Fieber war bei den in kanadischen Krankenhäusern behandelten Kindern mit Covid-19 das häufigste Symptom. (Symbolbild) Bildrechte: PantherMedia / wen hui wang

  • Neue Studie aus Kanada: 3,3 Prozent aller kanadischen Kinder hatten Kontakt mit SARS-CoV-2.
  • Nur 43 Prozent der mit Covid-19 in Kliniken behandelten Kinder und Jugendlichen waren wegen der Infektion ins Krankenhaus gekommen.
  • Nur 50 Prozent hatten dann einen schweren Verlauf, 13 Prozent mussten beatmet werden. Die häufigsten Vorerkrankungen waren Übergewicht, neurologische Erkrankungen und Atemwegserkrankungen außer Asthma.

Zumindest in der ersten Hälfte der Pandemie hatten Kinder und Jugendliche ein sehr geringes Risiko, schwer an Covid-19 zu erkranken. Diesen bereits bekannten Befund untermauerte nun noch einmal eine Studie kanadischer Kinderärzte, die im Journal der kanadischen Mediziner-Vereinigung (CMAJ) erschienen ist. Zugleich waren sie unter allen Altersgruppen am häufigsten infiziert. Untersuchungen auf Antikörper gegen das Virus zeigten, dass rund 3,3 Prozent aller kanadischen Kinder Kontakt mit dem Virus hatten, bei den Erwachsenen und Alten war dieser Wert niedriger.

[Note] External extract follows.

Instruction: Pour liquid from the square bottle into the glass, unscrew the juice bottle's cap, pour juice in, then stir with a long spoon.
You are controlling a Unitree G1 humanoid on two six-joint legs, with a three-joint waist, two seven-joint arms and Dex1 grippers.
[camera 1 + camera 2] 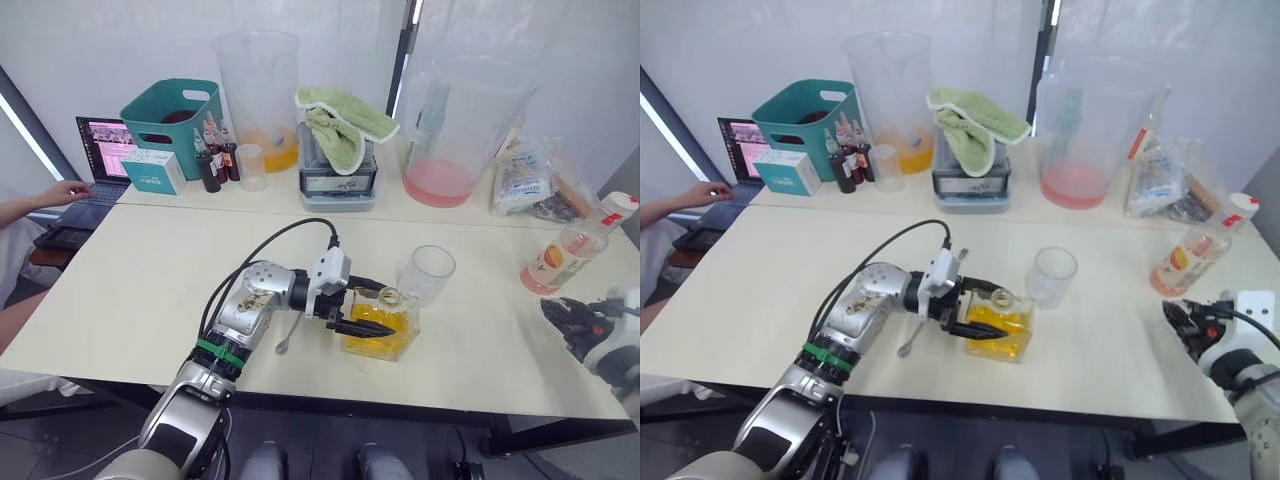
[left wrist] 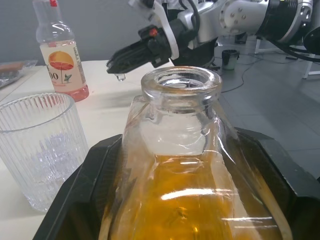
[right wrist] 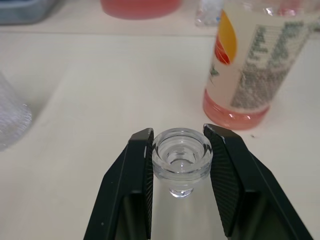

Häufigste Symptome bei Kindern: Fieber, Erbrechen und Husten

Die Studie betrachtete 264 Kinder und Jugendliche, die zwischen dem 25. März und dem 31. Dezember 2020 mit einer Covid-19 in kanadischen Krankenhäusern behandelt wurden. 43 Prozent der Studienteilnehmer waren nicht wegen der Infektion eingewiesen worden. Sie wurde erst durch einen Test festgestellt. Von den 150 Kindern und Jugendlichen, die primär wegen der Covid gekommen waren, zeigten 70 Prozent Fieber, 35 Prozent erbrachen sich und 34 Prozent hatten starken Husten.

Nur bei der Hälfte dieser in Kliniken behandelten Kinder entwickelte sich ein schwerer Verlauf. 21 Prozent mussten auf einer Intensivstation behandelt werden, 13 Prozent wurden beatmet oder an eine Herzmaschine angeschlossen.

Studie wurde vor Durchsetzung der Delta-Variante gemacht

"Unsere Studie zeigt noch einmal deutlich, dass sich die Krankheitszeichen und Verläufe in der ersten Hälfte der Pandemie deutlich unterschieden haben zwischen Kindern und Erwachsenen", sagt Kinderarzt Shaun Morris von der Universität Toronto. Noch zu Beginn der Pandemie hatten Kinderärzte das Gegenteil erwartet, da die meisten virusbedingten Atemwegsinfektionen bei Kindern oft eher schwer verlaufen. Ob die in der Studie formulierten Erkenntnisse angesichts der Delta-Variante noch gültig sind, ist aber noch offen. Das Virus ist nun ansteckender. Ob es auch bei Kindern zu schwereren Verläufen führt, ist noch nicht bekannt.